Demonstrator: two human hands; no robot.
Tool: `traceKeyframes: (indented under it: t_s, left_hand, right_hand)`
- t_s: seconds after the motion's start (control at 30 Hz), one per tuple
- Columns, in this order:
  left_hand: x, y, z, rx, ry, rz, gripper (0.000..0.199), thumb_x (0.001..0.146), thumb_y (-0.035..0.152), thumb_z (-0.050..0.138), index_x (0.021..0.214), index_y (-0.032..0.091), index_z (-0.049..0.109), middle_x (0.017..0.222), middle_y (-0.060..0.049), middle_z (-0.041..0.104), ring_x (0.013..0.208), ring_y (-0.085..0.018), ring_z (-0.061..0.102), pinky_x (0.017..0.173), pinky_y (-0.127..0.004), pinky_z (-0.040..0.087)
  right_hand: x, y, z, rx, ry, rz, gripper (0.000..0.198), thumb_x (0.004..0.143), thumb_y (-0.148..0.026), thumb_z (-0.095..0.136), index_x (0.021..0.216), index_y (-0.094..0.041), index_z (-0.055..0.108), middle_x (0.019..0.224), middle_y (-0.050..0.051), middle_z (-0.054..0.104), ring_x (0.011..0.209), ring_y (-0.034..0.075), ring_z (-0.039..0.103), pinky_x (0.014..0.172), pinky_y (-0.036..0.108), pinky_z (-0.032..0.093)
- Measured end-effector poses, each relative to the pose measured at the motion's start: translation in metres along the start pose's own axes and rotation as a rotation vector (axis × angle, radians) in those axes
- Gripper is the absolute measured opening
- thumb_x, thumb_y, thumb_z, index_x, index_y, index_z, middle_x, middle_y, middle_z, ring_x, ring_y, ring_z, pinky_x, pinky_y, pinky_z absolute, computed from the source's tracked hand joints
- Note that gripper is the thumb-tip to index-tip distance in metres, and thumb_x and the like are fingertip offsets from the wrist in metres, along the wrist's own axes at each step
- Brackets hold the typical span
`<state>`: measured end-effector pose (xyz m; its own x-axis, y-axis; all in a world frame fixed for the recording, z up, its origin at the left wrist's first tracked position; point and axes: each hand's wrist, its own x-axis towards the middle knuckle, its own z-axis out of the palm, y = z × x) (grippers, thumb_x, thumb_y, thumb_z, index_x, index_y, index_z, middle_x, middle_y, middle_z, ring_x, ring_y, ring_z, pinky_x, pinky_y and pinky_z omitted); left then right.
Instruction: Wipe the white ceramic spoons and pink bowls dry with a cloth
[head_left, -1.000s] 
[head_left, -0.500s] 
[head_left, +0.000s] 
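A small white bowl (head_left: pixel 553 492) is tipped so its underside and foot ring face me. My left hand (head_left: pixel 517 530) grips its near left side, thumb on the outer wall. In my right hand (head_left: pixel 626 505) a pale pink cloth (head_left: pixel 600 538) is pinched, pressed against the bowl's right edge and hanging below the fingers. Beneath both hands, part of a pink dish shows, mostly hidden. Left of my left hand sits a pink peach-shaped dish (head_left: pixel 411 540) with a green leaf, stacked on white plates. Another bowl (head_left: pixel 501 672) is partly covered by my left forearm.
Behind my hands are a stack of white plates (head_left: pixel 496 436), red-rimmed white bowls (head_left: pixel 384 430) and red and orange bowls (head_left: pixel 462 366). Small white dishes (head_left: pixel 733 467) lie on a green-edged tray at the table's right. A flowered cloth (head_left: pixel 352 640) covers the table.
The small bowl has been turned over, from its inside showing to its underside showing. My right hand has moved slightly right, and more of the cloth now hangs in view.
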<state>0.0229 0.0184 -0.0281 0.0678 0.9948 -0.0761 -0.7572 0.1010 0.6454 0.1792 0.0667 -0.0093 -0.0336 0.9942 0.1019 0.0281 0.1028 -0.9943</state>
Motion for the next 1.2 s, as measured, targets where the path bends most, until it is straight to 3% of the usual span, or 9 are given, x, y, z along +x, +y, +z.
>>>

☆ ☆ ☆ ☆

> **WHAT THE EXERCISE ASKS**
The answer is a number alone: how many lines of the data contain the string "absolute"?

> **RESPONSE AREA**
2